Molly Fouche was my second cousin, three times removed, and also my great-great-aunt’s mother-in-law, which makes sense because they were from South Carolina. She was born in the little town of Ninety Six in 1853, married at twenty-two, had three children, and died in childbirth at the age of thirty-six. She was also a quilter. Made in 1888, the year before her death, her crazy quilt is an explosively fantastical piece and the only thing left of her. I am thirty-three and have made a few quilts in my life, along the lines of square piece, rectangle piece, repeat. Molly’s isn’t geometry, but literature. It’s the Thousand and One Nights.

My family has few mementos of our female ancestors: scraps of silk from overseas travel, wedding rings, glass pickle jars. What women create are children, right? And yet as I near Molly’s age, childless, this surreal quilt hanging on the wall in my mother’s study seems to me a totem of art’s endurance. I’ll never know Molly’s sons and daughters, but I know how her fingers moved across a quilt frame to create a lasting dream.

Within the faded purple border, two-hundred fourteen individual blocks are surrounded by elaborate needlework rims: feather stitch, sheaf stitch, chain stitch, fern stitch. The blocks come in the shape of triangles, squashed polygons, quarter-moons; some are just plain cotton or wool, but most hold surreal flights of embroidered fancy. An eight-point reindeer barks in the lower right; far away a peacock three times its size listens for its call.

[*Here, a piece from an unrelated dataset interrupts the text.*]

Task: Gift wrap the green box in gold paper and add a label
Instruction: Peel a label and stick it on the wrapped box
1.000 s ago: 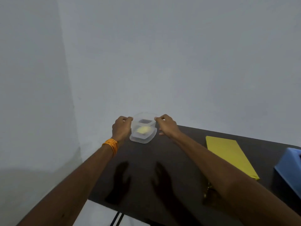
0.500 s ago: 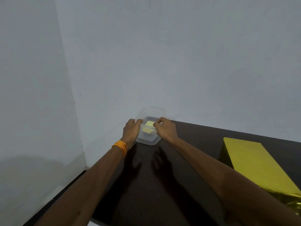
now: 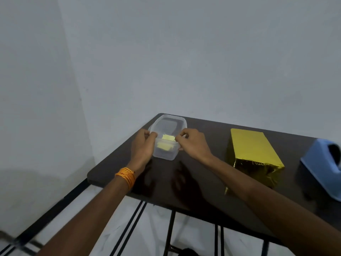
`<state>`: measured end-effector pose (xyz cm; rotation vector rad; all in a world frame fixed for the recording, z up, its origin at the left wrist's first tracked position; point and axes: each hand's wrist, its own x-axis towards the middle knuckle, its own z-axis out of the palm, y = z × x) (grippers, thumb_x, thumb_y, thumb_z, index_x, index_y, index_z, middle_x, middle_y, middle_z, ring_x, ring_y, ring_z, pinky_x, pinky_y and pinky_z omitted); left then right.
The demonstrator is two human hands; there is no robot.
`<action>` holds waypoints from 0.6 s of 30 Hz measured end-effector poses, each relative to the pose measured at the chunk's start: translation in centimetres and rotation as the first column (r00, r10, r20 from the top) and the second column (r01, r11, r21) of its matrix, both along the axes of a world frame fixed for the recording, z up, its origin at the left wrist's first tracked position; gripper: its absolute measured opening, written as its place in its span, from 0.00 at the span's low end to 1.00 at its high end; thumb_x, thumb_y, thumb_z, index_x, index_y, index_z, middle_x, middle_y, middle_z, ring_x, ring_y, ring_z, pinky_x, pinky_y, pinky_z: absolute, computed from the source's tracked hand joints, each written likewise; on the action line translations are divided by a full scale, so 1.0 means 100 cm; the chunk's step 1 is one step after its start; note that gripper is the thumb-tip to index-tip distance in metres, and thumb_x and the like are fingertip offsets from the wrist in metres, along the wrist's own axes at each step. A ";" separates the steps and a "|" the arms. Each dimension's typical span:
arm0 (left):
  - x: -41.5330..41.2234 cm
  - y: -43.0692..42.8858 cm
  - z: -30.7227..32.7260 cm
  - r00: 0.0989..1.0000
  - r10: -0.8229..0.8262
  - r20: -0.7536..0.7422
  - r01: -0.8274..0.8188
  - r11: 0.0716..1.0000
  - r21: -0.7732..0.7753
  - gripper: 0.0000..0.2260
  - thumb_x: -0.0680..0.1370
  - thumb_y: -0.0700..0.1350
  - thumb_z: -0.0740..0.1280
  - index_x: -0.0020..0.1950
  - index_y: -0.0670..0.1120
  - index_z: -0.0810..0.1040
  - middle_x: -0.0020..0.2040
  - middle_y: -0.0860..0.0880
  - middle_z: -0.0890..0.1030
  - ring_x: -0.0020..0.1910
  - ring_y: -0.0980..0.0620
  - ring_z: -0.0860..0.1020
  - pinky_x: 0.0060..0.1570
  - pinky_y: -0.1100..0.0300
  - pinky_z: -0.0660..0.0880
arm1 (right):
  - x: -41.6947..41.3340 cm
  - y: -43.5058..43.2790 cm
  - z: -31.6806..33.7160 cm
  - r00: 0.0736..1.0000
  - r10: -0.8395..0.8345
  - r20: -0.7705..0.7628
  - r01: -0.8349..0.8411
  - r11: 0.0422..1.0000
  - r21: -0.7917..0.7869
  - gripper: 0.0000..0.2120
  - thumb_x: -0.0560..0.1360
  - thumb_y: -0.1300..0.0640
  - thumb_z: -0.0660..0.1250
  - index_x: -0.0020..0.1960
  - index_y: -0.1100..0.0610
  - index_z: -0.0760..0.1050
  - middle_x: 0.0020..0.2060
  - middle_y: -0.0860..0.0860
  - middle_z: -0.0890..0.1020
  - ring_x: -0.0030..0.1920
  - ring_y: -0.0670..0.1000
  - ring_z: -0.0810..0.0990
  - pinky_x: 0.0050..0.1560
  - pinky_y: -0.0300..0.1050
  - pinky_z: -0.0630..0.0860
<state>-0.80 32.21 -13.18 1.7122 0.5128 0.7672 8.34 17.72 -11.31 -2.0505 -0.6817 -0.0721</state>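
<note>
The box wrapped in gold paper [image 3: 252,150] stands on the dark table [image 3: 203,191], right of my hands. A small clear plastic container [image 3: 166,156] sits near the table's far left corner, and its lid [image 3: 168,123] leans up behind it. A stack of yellow labels [image 3: 164,147] lies inside. My left hand [image 3: 144,145] grips the container's left rim. My right hand [image 3: 193,143] pinches one yellow label [image 3: 168,137] by its right end, just above the stack.
A blue tape dispenser [image 3: 323,169] stands at the right edge of view, beyond the gold box. The table's left and near edges are close to my arms, with its black legs and a pale floor below. Grey walls rise behind and to the left.
The lid has come off the container and now leans behind it. My right fingers have gone into the container and lifted one yellow label. The view has swung right.
</note>
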 end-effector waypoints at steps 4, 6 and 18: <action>-0.017 -0.006 0.000 1.000 0.030 -0.002 -0.030 1.000 -0.002 0.12 0.79 0.54 0.62 0.49 0.46 0.76 0.46 0.49 0.80 0.48 0.48 0.80 0.47 0.45 0.80 | -0.016 -0.006 0.003 1.000 0.011 0.003 -0.011 0.995 -0.098 0.09 0.73 0.46 0.64 0.44 0.49 0.80 0.44 0.48 0.84 0.46 0.52 0.84 0.51 0.55 0.82; -0.021 -0.006 0.004 0.998 0.069 -0.001 -0.069 0.997 0.043 0.14 0.81 0.56 0.59 0.51 0.45 0.74 0.45 0.51 0.78 0.44 0.52 0.77 0.40 0.54 0.76 | -0.017 -0.007 0.013 0.983 -0.041 0.177 0.088 0.959 -0.268 0.14 0.74 0.44 0.64 0.55 0.49 0.79 0.52 0.50 0.81 0.53 0.53 0.80 0.53 0.52 0.79; -0.006 0.024 0.044 0.981 0.141 0.136 -0.152 0.986 0.071 0.11 0.82 0.54 0.60 0.53 0.47 0.75 0.51 0.49 0.80 0.52 0.48 0.78 0.53 0.51 0.75 | 0.022 0.090 0.052 0.949 0.316 -0.012 -0.177 0.499 -0.848 0.15 0.76 0.52 0.71 0.56 0.62 0.79 0.51 0.55 0.81 0.51 0.54 0.81 0.54 0.48 0.80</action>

A child with bows on his shoes blows into an ophicleide, and a wild-haired conductor gesticulates toward an invisible orchestra. There are crickets and kiwis (the bird), burros and butterflies. Wait—there’s another peacock. Moonflowers and daisies, lilies and pansies, cattails and cotton bolls. A mouse steals a piece of cheese from a teacup. In the upper left, a bare foot is hennaed with a vine.

Below the quilt is a daybed where I would lie as a child when I was sick or restless, or just wanted my mother’s company as she worked. The lower reaches of the menagerie have become as familiar as my hand. The cricket—that cricket. Satin-stitched thorax and abdomen in brown thread on an ivory field, with legs and antennae spronging out in stem stitch. Who asked for the cricket? Was it a child? 

Crazy quilting took off in the late nineteenth century as leisuring ladies gained more access to interesting fabrics; the inherent wildness of the design—whatever you want!—was certainly appealing. In creating threaded gardens that looked downright painterly, these women were proving something greater than domesticity; the quilts’ unruliness allowed for individual voices. Our Molly may have had more brio than finesse, but who else would’ve included a little girl lifting her skirts over what looks like a bucket, as if to pee into it? Or wait—is the bucket a mushroom that she’s gathering? Oh, did Molly’s family laugh and laugh, as we now do? 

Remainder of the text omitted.